Transcribe the listing word for word.

--- START ---

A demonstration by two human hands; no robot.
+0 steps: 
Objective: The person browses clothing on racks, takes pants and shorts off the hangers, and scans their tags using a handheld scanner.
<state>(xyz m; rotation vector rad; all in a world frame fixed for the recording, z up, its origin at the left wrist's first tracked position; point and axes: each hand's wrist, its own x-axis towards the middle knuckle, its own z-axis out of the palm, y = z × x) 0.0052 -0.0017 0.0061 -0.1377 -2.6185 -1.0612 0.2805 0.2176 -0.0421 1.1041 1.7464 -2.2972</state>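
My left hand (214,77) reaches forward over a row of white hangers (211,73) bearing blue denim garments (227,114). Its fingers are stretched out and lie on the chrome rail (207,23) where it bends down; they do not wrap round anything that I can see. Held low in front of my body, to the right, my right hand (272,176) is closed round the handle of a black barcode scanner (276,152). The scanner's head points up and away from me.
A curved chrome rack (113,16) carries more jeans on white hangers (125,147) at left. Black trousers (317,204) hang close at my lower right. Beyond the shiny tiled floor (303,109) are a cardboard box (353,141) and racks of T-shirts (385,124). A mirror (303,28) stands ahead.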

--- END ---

--- EXPECTED ANSWER ---
A demonstration by two human hands; no robot.
+0 steps: 
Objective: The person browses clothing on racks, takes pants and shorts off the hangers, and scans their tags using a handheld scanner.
<state>(xyz m; rotation vector rad; all in a world frame fixed for the recording, z up, its origin at the left wrist's first tracked position; point and axes: each hand's wrist, its own x-axis towards the middle knuckle, its own z-axis out of the palm, y = z × x) 0.0052 -0.0017 0.0061 -0.1377 -2.6185 -1.0612 0.2805 0.2176 -0.0421 1.1041 1.7464 -2.2972</state>
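My left hand (214,77) reaches forward over a row of white hangers (211,73) bearing blue denim garments (227,114). Its fingers are stretched out and lie on the chrome rail (207,23) where it bends down; they do not wrap round anything that I can see. Held low in front of my body, to the right, my right hand (272,176) is closed round the handle of a black barcode scanner (276,152). The scanner's head points up and away from me.
A curved chrome rack (113,16) carries more jeans on white hangers (125,147) at left. Black trousers (317,204) hang close at my lower right. Beyond the shiny tiled floor (303,109) are a cardboard box (353,141) and racks of T-shirts (385,124). A mirror (303,28) stands ahead.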

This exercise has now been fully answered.